In a Monday report, OCBC’s lead analyst Andy Wong notes that the trust saw a slight negative rental reversion of 1.7% for the nine months ended Sept, but highlights there was a slight improvement in consumer sentiment, which was also reflected in Singapore’s retail sales index which showed improvement y-o-y in Jul and Aug.

After fine-tuning assumptions to include lower finance cost projects due to the expected repayment of borrowings from CMT’s divestment of its serviced resident component in the Funan integrated development, OCBC’s FY17 and FY18 distribution per unit (DPU) forecasts have been lifted by 0.5% and 0.4% respectively.

On the other hand, DBS maintains a flat DPU forecast for FCOT over FY18-19 before Funan returns to operation. The research house's price target signals a potential price upside of 7.4% and forward yield of 5.5%.

In the research house's view, the performance of four key malls -- Plaza Singapura, Tampines Mall, Raffles City and Bedok Mall -- will need to be steady for CMT to deliver stable DPU next year. The opening of the Downtown Line 3 may also potentially disrupt shopper behaviour, adds DBS, although it does not expect the new line to materially affect the performance of the trust's Clarke Quay and Tampines Mall properties.

Meanwhile, CIMB is reiterating its “hold” rating on the trust while lifting its target price to $2.15 from $2.11 previously after tweaking its longer-term DPU growth estimates marginally to factor in a more stable outlook.

Nonetheless, its analyst Lock Mun Yee notes there is limited near-term upside on the anticipation of muted rental performance for now, given the trust’s continued tenant remixing exercise.

“CMT has a remaining 3.1% of rental income to be renewed in FY17 and another 30%/30.1% in FY18/19. Most expiries are well-spread amongst the portfolio assets and include some anchor/mini anchor leases.
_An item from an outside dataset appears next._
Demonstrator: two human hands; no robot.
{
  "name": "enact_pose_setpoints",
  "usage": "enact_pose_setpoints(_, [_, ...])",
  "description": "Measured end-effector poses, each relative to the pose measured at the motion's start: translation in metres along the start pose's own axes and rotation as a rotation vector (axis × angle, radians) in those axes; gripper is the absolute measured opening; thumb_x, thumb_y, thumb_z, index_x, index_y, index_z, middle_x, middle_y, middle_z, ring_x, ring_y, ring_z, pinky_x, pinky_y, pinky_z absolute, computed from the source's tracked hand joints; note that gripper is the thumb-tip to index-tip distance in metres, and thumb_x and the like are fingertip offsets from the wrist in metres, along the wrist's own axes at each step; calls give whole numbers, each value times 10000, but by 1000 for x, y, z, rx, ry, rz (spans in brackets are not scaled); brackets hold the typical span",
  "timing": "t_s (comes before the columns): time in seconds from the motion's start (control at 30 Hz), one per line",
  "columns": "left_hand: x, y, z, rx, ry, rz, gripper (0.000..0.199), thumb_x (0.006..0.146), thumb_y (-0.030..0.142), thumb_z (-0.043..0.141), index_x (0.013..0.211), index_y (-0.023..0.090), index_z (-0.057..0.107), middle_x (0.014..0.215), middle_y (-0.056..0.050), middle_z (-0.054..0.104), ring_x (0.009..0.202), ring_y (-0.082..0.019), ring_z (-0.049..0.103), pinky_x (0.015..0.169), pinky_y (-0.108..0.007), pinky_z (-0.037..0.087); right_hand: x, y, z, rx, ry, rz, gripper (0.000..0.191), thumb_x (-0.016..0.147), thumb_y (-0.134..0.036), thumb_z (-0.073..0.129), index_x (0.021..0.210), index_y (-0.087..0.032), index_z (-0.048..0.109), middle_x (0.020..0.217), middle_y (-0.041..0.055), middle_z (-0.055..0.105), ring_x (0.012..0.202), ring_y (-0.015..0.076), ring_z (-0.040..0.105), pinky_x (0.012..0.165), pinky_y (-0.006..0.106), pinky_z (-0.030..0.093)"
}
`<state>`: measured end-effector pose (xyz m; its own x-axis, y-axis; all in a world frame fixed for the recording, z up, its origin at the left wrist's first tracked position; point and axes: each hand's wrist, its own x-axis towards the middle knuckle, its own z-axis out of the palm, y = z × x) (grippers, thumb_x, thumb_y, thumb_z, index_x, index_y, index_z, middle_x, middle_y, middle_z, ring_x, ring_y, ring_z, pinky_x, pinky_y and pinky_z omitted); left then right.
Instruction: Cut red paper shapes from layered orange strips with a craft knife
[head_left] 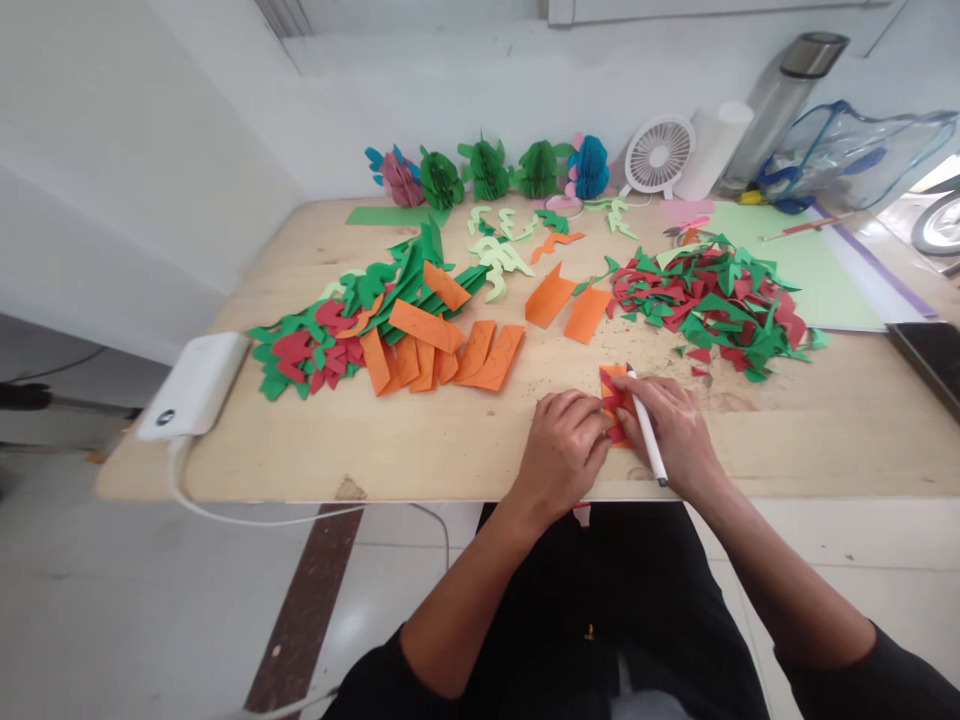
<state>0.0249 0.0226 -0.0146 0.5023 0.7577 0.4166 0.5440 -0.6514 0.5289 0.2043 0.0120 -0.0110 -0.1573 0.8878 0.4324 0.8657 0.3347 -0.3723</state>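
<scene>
A small orange paper piece lies on the table near its front edge, with a red paper cut-out flat on top of it. My left hand has its fingers bent together at the left side of these papers and presses them down. From the right, my right hand grips a white marker, its dark tip pointing away from me at the orange paper's upper edge. Right fingertips also touch the red cut-out. Both hands partly hide the papers.
Folded orange papers lie left of my hands, beside red and green cut-outs. A heap of red and green scraps is at right. Paper figures and a small fan line the wall. A white power bank sits at left.
</scene>
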Motion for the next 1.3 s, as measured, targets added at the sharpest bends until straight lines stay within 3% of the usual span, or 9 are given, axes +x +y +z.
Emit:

The trend of improvement in Singapore monthly retail sales is also reflected in CT’s portfolio performance,” says Lock.

Phillip Capital, too, has maintained its “neutral” call on CMT with an unchanged target price of $2.01, which translates to a FY17E yield of 5.6% and P/NAV of $1.
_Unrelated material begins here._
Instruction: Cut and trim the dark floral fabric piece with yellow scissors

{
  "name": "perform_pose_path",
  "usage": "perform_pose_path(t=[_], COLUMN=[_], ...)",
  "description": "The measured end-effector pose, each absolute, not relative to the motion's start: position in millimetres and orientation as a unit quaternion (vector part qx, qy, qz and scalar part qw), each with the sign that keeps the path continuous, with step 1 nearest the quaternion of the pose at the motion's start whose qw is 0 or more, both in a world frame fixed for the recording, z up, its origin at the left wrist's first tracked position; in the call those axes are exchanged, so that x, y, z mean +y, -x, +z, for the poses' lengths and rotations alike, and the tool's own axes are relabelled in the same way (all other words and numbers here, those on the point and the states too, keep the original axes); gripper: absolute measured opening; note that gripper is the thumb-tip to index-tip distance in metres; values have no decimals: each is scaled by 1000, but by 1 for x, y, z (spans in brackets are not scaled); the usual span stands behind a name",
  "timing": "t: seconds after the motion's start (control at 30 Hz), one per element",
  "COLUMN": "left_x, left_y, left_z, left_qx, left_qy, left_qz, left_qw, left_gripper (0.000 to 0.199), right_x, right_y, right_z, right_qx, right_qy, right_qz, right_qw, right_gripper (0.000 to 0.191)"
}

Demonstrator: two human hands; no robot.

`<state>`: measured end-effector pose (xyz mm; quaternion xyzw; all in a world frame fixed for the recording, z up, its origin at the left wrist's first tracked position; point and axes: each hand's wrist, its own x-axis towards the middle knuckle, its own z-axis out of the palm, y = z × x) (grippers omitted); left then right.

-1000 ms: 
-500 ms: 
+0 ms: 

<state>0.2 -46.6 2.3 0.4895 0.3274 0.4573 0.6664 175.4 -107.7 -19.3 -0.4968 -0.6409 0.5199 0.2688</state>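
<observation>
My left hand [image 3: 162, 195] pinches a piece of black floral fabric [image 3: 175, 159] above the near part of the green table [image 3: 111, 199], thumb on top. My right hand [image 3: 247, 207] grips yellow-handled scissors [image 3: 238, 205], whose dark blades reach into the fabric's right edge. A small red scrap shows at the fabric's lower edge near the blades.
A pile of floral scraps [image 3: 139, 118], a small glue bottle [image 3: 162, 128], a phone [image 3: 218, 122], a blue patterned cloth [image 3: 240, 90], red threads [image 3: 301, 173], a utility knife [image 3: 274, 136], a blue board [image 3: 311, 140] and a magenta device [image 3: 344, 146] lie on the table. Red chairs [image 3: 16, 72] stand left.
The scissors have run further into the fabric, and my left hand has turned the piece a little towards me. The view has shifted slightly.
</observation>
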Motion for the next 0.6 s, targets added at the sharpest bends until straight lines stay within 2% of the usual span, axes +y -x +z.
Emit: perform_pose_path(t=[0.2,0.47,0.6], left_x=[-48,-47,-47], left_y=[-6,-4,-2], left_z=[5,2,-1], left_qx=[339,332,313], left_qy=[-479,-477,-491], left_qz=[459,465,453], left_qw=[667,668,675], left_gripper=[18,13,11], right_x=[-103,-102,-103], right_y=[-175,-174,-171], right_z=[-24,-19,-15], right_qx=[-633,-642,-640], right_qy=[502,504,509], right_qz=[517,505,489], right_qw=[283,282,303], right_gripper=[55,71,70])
“We expect continued pressure for rental reversions until end FY17. The tough operating retail environment is expected to continue with the ongoing threat of e-commerce, in particular Amazon’s recent launch into Singapore,” comments analyst Dehong Tan in a Monday report.
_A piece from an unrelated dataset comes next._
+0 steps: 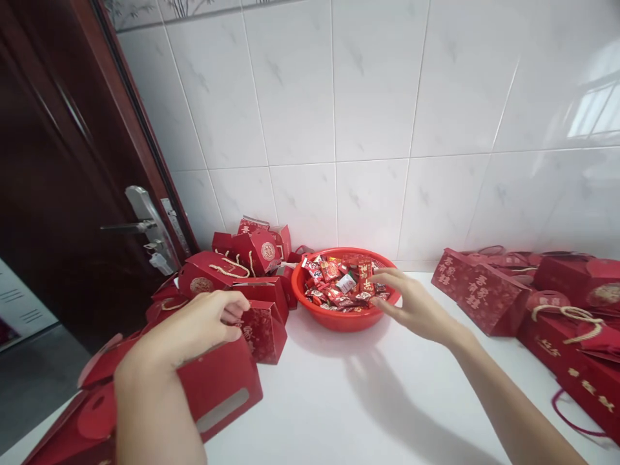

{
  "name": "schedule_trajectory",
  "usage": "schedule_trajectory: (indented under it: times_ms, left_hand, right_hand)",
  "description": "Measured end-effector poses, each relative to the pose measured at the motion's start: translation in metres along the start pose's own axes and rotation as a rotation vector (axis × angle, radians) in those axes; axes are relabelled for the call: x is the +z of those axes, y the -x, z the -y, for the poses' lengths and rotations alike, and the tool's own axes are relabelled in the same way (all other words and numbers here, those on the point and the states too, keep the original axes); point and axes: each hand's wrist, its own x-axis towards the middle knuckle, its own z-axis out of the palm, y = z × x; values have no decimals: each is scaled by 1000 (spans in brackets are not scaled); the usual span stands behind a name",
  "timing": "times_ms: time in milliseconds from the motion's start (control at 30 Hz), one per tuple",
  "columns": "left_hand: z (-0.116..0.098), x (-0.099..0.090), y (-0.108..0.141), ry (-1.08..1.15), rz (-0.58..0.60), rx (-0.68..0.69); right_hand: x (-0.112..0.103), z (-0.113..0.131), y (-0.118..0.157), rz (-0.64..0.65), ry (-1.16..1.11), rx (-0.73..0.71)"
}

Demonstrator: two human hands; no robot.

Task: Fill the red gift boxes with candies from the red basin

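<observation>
My left hand [206,323] is curled at the left edge of a small red gift box [268,332] with pale printed characters, thumb and fingers bent against it. How firmly it grips cannot be seen. A larger red box [227,381] with a pale slot lies below that hand. At the centre, a red plastic basket [343,321] holds many wrapped sweets [339,284], mostly in red wrappers. Over the basket's right rim reaches my right hand [411,303], fingers stretched and parted from the thumb. Its fingertips are close to a red packet [365,278], with nothing visibly held.
More red boxes with rope handles [213,268] crowd the left side. Further boxes [494,294] and a red bag [566,361] with a cord stand at right. Behind the white table [329,400] rises a tiled wall [372,206]; a dark door [53,161] is at left.
</observation>
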Motion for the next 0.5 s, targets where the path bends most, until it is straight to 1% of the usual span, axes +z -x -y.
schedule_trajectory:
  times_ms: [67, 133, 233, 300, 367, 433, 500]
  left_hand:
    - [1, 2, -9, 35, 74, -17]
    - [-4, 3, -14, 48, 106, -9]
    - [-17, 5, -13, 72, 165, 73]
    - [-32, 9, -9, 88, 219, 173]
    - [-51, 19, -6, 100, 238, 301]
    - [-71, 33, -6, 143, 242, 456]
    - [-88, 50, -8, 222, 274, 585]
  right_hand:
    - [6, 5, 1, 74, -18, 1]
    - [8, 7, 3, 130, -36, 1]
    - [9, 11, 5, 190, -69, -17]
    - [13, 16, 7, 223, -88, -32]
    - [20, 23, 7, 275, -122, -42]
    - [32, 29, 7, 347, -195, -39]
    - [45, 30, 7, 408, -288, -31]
Tan does not see signs of recovery in tenant sales yet, and believes the trust is lacking clear catalysts for its operating performance in the near-term.

“Major supply of retail space in the East these two years in Singapore Post Centre, Paya Lebar Quarter, and Jewel could exert further pressure on rents for malls in the east going forward,” he adds.

As at 11.39am, units in CMT are trading 1 cent higher at $2.05.